--- Work to be completed ---
Would you please output the data exactly, omitting no line?

»»

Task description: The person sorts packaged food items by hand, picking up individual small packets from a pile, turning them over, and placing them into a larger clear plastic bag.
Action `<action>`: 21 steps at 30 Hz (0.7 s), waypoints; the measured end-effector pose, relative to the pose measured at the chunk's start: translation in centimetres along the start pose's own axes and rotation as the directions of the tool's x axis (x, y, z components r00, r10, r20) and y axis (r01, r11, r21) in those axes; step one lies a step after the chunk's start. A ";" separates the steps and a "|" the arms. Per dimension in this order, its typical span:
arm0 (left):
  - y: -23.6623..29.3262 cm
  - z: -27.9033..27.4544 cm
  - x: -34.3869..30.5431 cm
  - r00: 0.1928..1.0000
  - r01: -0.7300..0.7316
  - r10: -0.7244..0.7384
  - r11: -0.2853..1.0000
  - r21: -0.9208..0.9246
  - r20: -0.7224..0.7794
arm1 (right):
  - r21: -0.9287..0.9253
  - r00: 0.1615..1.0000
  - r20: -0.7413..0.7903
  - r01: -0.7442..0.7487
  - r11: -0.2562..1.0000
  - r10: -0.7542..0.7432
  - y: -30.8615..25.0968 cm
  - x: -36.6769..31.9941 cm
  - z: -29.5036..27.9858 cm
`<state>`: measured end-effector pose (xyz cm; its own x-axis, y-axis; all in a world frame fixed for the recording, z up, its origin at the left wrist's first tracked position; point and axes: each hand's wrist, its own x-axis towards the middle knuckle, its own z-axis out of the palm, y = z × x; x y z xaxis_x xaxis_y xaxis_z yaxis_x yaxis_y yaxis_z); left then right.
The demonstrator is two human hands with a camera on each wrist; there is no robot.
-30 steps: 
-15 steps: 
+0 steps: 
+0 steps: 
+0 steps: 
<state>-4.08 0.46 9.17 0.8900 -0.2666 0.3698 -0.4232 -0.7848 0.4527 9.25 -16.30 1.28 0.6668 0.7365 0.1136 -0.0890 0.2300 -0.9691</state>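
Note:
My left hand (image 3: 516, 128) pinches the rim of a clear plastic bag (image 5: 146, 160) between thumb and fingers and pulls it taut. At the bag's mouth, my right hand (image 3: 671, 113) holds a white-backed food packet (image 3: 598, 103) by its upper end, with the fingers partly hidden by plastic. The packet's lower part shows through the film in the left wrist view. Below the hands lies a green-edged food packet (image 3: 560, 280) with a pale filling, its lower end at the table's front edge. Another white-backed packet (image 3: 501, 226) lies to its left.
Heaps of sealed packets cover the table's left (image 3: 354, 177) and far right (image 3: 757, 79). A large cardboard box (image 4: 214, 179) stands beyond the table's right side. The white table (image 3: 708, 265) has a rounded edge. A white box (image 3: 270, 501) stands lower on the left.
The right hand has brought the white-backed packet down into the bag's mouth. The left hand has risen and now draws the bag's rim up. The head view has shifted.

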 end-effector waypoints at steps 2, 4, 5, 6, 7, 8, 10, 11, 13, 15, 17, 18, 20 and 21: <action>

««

--- Output of the task ---
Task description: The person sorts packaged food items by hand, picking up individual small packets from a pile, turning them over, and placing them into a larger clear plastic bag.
Action `<action>`: 21 steps at 30 Hz (0.7 s), waypoints; the measured end-effector pose, relative to the pose measured at the chunk's start: translation in centimetres along the start pose's own axes and rotation as the directions of the tool's x axis (x, y, z components r00, r10, r20) and y axis (r01, r11, r21) in those axes; step one lies a step after the chunk's start. A ";" separates the steps and a "|" the arms. Per dimension in this order, its typical span:
arm0 (left):
  - y: -23.6623..29.3262 cm
  - z: -27.9033..27.4544 cm
  - x: -34.3869..30.5431 cm
  - r00: 0.1928..1.0000
  - r01: -0.7300..0.7316
  - r10: -0.7244..0.7384
  - r11: -0.2853..1.0000
  - r21: -0.9208..0.9246
  - r20: -0.7224..0.7794
arm1 (right):
  - r21: -0.9287..0.9253
  - r00: 0.1615..1.0000
  - r20: -0.7413..0.7903
  - r01: -0.7442..0.7487
  - r11: -0.2562..1.0000
  - r10: -0.7542..0.7432
  - y: -30.8615..25.0968 cm
  - x: -36.6769..31.9941 cm
  - z: -29.5036..27.9858 cm
`<state>`: measured end-effector pose (xyz cm; its own x-axis, y-axis; all in a world frame fixed for the recording, z up, its origin at the left wrist's first tracked position; point and axes: each hand's wrist, its own x-axis towards the middle knuckle, its own z-axis out of the palm, y = z × x; x y z xaxis_x xaxis_y xaxis_z yaxis_x yaxis_y yaxis_z); left then right.
The demonstrator is two human hands with a camera on each wrist; there is no robot.
-30 steps: 
-15 steps: 
+0 steps: 
+0 steps: 
+0 steps: 
<state>-4.08 0.46 9.17 0.8900 -0.2666 0.3698 -0.4232 -0.7848 0.4527 9.25 -16.30 1.28 0.6668 0.7365 0.1136 -0.0890 0.2300 -0.9691</state>
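Note:
My left hand (image 3: 516, 128) pinches the rim of a clear plastic bag (image 5: 146, 160) between thumb and fingers and pulls it taut. At the bag's mouth, my right hand (image 3: 671, 113) holds a white-backed food packet (image 3: 598, 103) by its upper end, with the fingers partly hidden by plastic. The packet's lower part shows through the film in the left wrist view. Below the hands lies a green-edged food packet (image 3: 560, 280) with a pale filling, its lower end at the table's front edge. Another white-backed packet (image 3: 501, 226) lies to its left.
Heaps of sealed packets cover the table's left (image 3: 354, 177) and far right (image 3: 757, 79). A large cardboard box (image 4: 214, 179) stands beyond the table's right side. The white table (image 3: 708, 265) has a rounded edge. A white box (image 3: 270, 501) stands lower on the left.
The right hand has brought the white-backed packet down into the bag's mouth. The left hand has risen and now draws the bag's rim up. The head view has shifted.
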
 end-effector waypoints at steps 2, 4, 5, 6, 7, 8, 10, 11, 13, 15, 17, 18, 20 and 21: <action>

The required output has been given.